→ Exercise aim
Your answer should be the lines of the material that include the word "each".
=-=-=-=-=
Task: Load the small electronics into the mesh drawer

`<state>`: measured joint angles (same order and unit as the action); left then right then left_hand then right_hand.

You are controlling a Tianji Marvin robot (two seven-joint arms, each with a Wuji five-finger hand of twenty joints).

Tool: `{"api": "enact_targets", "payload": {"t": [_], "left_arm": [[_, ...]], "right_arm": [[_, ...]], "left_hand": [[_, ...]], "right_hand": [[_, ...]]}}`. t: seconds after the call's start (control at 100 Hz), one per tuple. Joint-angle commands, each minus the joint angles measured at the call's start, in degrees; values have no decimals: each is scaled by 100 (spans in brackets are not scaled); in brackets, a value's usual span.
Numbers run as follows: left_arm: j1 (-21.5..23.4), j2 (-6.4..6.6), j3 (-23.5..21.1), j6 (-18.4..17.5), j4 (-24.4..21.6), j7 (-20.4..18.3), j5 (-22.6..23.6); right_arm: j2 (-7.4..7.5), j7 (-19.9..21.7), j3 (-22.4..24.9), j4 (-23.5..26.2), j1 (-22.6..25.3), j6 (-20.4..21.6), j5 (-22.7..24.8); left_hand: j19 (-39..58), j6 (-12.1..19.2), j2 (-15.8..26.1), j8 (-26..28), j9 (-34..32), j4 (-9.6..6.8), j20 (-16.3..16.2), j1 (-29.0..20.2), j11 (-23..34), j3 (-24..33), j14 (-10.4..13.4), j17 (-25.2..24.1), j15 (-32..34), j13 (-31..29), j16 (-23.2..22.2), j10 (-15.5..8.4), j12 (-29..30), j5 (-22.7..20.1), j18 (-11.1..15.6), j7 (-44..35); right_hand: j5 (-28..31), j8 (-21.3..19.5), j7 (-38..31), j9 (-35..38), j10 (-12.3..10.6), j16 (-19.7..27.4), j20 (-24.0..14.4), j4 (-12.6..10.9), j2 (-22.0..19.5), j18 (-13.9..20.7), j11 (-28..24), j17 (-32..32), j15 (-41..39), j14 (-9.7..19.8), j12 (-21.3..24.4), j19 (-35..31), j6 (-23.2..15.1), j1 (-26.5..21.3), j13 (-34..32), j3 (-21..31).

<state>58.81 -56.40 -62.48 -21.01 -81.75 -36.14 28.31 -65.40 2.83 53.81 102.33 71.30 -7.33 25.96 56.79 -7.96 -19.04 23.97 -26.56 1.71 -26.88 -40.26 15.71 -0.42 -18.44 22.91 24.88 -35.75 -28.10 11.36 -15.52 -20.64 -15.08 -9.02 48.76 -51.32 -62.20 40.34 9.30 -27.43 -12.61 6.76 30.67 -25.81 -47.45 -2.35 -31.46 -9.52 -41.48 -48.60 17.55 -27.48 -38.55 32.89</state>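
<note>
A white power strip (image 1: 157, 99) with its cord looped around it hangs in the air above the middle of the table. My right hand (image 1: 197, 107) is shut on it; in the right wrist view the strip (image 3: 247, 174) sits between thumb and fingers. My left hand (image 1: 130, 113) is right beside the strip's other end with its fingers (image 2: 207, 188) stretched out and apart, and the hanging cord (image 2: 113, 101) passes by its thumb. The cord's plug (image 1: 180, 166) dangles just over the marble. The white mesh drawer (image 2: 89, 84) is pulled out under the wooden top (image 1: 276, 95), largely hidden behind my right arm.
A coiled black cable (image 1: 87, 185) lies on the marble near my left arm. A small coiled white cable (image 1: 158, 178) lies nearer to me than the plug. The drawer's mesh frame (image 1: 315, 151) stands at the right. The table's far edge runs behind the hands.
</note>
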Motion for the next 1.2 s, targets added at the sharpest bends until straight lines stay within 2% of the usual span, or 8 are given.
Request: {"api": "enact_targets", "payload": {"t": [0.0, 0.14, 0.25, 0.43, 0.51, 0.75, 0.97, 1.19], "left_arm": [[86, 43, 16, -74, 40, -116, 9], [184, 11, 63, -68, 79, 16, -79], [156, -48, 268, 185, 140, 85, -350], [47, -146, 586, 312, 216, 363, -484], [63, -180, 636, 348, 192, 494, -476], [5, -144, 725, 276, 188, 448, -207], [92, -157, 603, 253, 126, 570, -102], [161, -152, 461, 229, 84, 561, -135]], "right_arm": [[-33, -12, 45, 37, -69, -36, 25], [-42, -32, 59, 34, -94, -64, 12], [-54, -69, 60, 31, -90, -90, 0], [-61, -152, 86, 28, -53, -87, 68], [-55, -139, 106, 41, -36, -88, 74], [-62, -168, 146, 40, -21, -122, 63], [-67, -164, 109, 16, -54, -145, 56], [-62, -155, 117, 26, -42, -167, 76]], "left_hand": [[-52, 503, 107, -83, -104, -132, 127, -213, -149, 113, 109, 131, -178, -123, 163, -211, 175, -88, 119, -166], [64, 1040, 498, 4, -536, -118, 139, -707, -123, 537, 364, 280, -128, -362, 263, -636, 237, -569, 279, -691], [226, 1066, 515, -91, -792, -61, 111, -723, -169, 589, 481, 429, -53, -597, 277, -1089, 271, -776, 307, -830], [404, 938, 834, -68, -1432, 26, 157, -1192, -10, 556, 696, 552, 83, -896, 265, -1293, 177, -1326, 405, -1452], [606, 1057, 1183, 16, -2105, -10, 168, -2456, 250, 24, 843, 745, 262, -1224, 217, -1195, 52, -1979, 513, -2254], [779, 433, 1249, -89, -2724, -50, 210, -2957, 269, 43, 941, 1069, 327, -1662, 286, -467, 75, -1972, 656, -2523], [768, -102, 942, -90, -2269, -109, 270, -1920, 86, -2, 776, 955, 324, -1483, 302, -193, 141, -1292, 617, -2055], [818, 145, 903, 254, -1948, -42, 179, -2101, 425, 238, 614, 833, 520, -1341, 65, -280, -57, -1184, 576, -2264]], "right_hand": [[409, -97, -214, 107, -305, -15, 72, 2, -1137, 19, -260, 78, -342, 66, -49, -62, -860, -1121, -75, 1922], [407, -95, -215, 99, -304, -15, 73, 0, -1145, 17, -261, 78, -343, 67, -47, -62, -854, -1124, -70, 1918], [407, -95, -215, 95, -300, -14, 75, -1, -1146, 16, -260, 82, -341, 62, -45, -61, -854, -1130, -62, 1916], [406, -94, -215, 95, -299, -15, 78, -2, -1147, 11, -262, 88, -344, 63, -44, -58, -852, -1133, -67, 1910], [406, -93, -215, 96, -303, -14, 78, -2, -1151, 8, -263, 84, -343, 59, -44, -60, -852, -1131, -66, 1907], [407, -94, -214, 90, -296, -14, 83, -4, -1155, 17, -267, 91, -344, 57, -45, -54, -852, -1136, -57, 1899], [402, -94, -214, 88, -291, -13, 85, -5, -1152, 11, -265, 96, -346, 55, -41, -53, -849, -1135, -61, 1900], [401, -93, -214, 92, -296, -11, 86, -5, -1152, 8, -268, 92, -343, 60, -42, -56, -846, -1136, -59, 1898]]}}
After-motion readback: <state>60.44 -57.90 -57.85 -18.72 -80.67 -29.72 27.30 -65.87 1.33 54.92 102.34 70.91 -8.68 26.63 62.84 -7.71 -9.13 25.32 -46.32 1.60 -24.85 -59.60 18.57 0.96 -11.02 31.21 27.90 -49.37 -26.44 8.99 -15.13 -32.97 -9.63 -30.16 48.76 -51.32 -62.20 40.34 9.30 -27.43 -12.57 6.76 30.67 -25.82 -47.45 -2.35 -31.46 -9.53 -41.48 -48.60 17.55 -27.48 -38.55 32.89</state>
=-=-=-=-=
→ Finished exercise
You are controlling a Tianji Marvin robot (two seven-joint arms, each with a Wuji five-finger hand of twenty joints).
Tool: `{"api": "enact_targets", "payload": {"t": [_], "left_arm": [[_, ...]], "right_arm": [[_, ...]], "left_hand": [[_, ...]], "right_hand": [[_, ...]]}}`. t: seconds after the call's start (control at 100 Hz), one per tuple. Joint-angle commands, each minus the joint angles measured at the call's start, in degrees; values have no decimals: each is scaled by 100 (spans in brackets are not scaled); in brackets, a value's usual span.

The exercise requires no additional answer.